El año 2007 se produjo otro avance trascendental, pues fue inaugurado el Hospital de Formentera, una justa reivindicación de sus habitantes sometidos desde siempre a una doble o triple insularidad. Es un hospital con unas prestaciones similares a las del antiguo ambulatorio y residencia sanitaria de Eivissa, donde se desplazan periódicamente diversos especialistas de Can Misses. La asistencia sanitaria se ve reforzada también con un rápido y efectivo servicio de evacuación en los helicópteros del 061, que tienen base permanente en Eivissa y evitan los penosos traslados por mar que tenían que realizarse anteriormente.

El nuevo gran hospital can misses

Quienes contemplábamos desde el antiguo ambulatorio, en los primeros años 80, cómo iba creciendo en medio de la nada lo que iba a ser en un hospital «para toda la vida», no podíamos imaginar que 30 años después la población de las Pitiüses se habría triplicado, con el consiguiente aumento de la demanda sanitaria, y se plantearía el dilema de si ampliar Can Misses o construir un hospital nuevo.

Dado que muchas áreas del viejo hospital, como por ejemplo urgencias, la UCI, el área quirúrgica, radiología y otras se habían quedado pequeñas, y dada también la necesidad de incorporar nuevas especialidades (algunas de ellas por cierto todavía pendientes) así como nuevo aparataje diagnóstico y terapéutico como una resonancia magnética y la radioterapia, finalmente se impuso la segunda opción, y a lo largo del año 2015 se completó el traslado al que ahora se conoce como Nuevo Gran Hospital Can Misses.

Otra cosa es su diseño arquitectónico, que nunca nos hará olvidar la funcionalidad del viejo hospital, o la modalidad elegida para su construcción, con una concesionaria de por medio que durante 32 años no solo irá cobrando el coste de la infraestructura sino que además obliga al Ib-Salut a contratarle todos los servicios extramédicos necesarios para su funcionamiento (lavandería, limpieza, cocina, parking, climatización etc…) con todas las disfunciones que esto conlleva.

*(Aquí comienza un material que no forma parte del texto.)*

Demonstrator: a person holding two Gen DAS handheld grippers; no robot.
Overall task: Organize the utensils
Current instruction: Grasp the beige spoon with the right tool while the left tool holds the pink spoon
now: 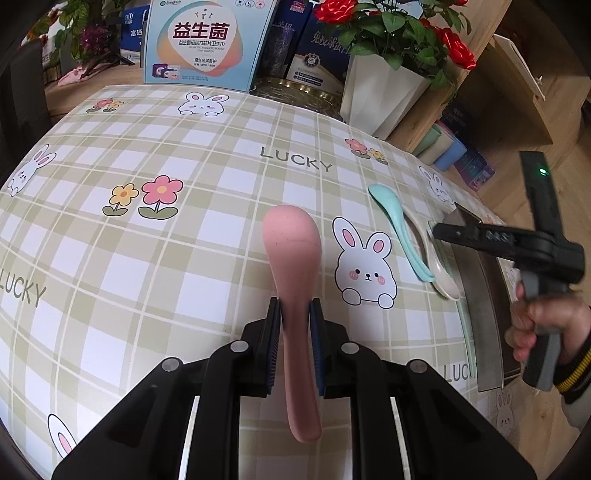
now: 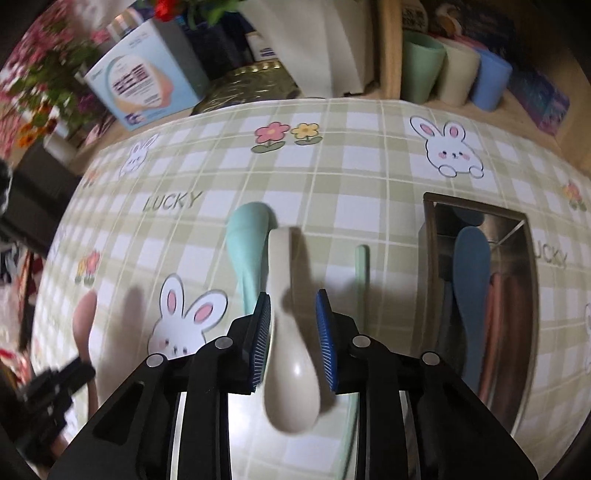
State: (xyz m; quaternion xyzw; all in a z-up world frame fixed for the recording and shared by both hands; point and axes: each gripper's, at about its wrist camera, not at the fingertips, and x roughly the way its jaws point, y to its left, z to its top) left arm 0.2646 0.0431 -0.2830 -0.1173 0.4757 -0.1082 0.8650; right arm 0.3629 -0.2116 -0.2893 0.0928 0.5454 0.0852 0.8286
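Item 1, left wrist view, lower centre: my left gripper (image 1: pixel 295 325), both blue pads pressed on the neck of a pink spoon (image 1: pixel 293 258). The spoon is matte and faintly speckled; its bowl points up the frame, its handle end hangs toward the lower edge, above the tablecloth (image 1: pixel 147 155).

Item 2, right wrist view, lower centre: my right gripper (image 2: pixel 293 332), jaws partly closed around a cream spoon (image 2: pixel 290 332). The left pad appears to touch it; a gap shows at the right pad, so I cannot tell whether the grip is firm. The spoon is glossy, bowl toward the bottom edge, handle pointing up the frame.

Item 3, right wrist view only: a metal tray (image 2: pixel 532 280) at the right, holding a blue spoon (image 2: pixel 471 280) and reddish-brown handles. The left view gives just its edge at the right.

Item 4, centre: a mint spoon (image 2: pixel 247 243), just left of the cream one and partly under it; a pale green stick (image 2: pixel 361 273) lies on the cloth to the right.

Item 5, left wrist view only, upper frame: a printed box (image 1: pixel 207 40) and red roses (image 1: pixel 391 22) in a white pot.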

Sea como sea, de lo que no cabe ninguna duda es de que sólo recordando de dónde venimos pueden valorarse en su justa medida los enormes cambios experimentados en la asistencia sanitaria de los habitantes de estas islas a lo largo de los últimos 125 años, unos cambios que nos han llevado a disfrutar de una asistencia equiparable a la existente en muchas capitales de provincia de este país y de los que Diario de Ibiza ha sido testigo privilegiado desde el mismo momento de su fundación y a menudo actor importante a la hora de lograr que muchas reivindicaciones fueran atendidas y se convirtieran en realidad.